From the data, copy out every line in which the word "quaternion" appears.
%%
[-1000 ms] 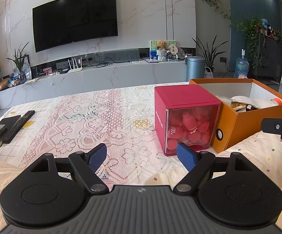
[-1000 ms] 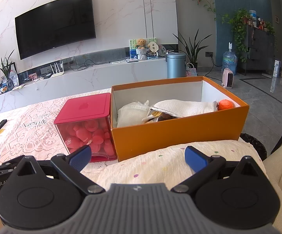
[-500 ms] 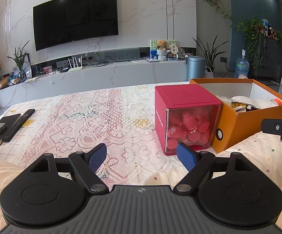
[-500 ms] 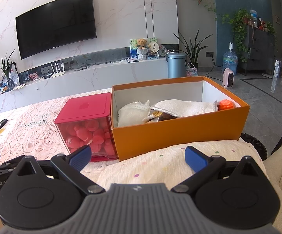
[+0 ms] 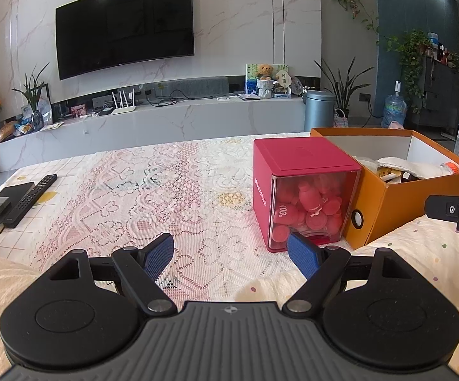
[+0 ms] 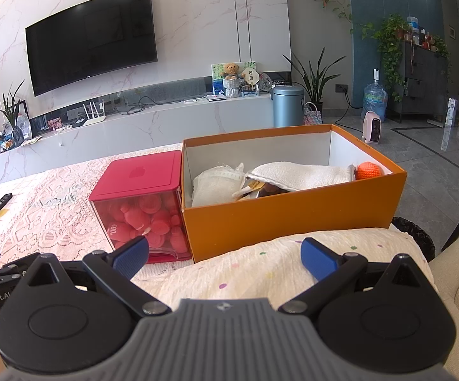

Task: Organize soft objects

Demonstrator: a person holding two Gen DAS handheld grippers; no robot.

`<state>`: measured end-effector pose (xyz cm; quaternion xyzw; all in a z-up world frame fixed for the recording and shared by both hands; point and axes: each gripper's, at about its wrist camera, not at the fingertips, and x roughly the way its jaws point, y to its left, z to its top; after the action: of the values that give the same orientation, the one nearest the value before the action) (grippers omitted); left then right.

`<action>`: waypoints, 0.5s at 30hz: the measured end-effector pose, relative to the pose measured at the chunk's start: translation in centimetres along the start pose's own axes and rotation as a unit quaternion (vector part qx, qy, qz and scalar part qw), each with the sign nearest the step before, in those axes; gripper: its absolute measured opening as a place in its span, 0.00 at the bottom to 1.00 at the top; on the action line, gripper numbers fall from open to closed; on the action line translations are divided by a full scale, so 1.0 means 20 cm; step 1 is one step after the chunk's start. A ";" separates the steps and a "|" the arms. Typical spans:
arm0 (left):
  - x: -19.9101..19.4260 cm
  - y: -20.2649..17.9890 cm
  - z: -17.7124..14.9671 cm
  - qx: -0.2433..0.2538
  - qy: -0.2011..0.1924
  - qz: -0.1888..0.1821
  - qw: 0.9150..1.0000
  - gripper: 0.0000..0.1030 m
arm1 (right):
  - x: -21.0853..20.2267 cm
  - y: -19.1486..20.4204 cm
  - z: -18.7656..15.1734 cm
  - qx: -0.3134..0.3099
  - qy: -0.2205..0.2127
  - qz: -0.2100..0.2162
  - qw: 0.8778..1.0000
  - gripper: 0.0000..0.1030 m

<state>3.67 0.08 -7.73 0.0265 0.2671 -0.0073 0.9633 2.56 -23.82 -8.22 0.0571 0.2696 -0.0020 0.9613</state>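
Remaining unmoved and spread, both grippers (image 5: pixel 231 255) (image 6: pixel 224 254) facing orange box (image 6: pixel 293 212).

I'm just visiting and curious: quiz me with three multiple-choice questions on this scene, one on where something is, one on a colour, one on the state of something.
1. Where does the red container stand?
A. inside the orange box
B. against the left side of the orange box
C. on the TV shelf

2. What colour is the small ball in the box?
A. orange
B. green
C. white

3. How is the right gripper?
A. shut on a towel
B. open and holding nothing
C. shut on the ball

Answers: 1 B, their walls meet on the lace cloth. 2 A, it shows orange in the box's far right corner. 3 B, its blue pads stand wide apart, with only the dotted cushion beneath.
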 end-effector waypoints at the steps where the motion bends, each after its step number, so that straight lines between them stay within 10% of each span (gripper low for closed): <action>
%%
**Answer:**
`<state>`: measured end-effector pose (xyz cm; quaternion xyzw; all in a z-up world frame fixed for the recording and shared by both hands; point and axes: each gripper's, at about its wrist camera, not at the fingertips, and x roughly the way its jaws point, y to its left, z to its top; after the action: of the values that give the same orientation, the one nearest the value before the action) (grippers omitted); left then right.
`<action>`: waypoints, 0.5s at 30hz: the measured end-effector pose, relative to the pose measured at the chunk's start: translation in centimetres along the start pose's own axes and rotation as a unit quaternion (vector part qx, qy, qz and scalar part qw), each with the sign nearest the step before, in those axes; gripper: its absolute measured opening as a place in its span, 0.00 at the bottom to 1.00 at the top; on the action line, gripper numbers fall from open to closed; on the action line translations are divided by a full scale, so 1.0 means 20 cm; step 1 is one step after the chunk's start. A ";" separates the steps and a "|" the arms. Typical spans:

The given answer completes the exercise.